We’ve seen this happen before, and people still stuck with the “medium” option that put up results time and time again. What stands out with these two tournaments is that a large enough swath of players switched from Delirium and U/W to significantly change the shape of the events. Usually a movement like this requires a clear enemy, like Caw Blade or Affinity, that is so dominant players have no choice but to play a solution deck. This is special because we had a trifecta metagame and people broke away from it.
Standard Fatigue and Ladder Disease
What may be causing some of this dissension in the ranks is that people are tired of playing the same old Standard decks week in and week out. Most of them aren’t deep enough to keep people interested unless you’re truly into the details of the game. Others are simply not having fun playing decks with 8-12 legitimately good cards and a bunch of filler. These are the usual reasons the more casual players switch to something off-kilter or fringe.
For others it could simply be that the metagame felt exploitable. When formats stagnate, it can become very obvious when a deck is well positioned to take a run again. The more Delirium won, the more it was obvious that one of the best options was to roll the dice with a deck that crushed at least one of the two top decks. I don’t think it would have had as big an impact if Marvel weren’t so hyped during the Pro Tour. If it had been an online-only deck, I think the metagame penetration would have been minimal. Instead, it completely blew the doors off both Grand Prix events.

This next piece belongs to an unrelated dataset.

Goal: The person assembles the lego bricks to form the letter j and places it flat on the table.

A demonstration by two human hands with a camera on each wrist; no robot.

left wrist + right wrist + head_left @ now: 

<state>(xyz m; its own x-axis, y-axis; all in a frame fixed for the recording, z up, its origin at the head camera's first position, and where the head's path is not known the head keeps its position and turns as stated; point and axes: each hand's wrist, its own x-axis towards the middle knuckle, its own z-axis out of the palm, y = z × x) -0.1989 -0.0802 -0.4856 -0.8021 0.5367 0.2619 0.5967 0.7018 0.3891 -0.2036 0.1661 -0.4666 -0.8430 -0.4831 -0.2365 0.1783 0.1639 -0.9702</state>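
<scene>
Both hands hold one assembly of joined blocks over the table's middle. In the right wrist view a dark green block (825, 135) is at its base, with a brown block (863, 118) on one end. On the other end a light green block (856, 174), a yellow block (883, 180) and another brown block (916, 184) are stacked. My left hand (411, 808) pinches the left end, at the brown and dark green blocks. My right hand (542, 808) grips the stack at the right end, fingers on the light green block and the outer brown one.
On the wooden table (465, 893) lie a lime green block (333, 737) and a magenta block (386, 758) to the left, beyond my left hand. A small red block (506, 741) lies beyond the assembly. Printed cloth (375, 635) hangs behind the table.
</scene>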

This happens in games with ladders. People pick the new consistent 50%+ win percentage option, and jam it until they simply can’t anymore, due to new cards, bans, or nerfs. Burnout sets in, and there’s not much incentive to change what you’re doing even if it isn’t necessarily optimal. “Good enough” becomes the accepted norm. This Marvel backlash was entirely predictable if you could get enough people to reject “good enough.” We saw that happen in a big way—look at the Denver Top 64. There is an absurd number of G/R/x Aetherworks decks that simply did not exist a few weeks ago.
Some of these Standard doldrums can be blamed on design choices or pushed cards, but some of it can be blamed on an unwillingness to try and do better. There have been a number of metagames in which something new came out in the last few weeks, and it turned out the supposed endgame of the format wasn’t actually the end. In this case, it happened in time to significantly impact the last 1/3rd of the format’s life span.
The takeaway from this weekend shouldn’t be about playing Marvel, that U/W Flash was overrated, U/X Control was underrated, or anything along those lines. It should be that you’re doing yourself a disservice when you settle for “good enough” in these types of formats unless you’re already in the top 5% of pilots for these decks. And even then, look how many big names eschewed the known quantities, even though many of them would almost assuredly be favored in their mirror matches. If more people were willing to take these edges and go with them, we’d have a far more dynamic metagame post-PT.
My hope is that instead of seeing more discussion of solved formats, we see more of what happened last weekend.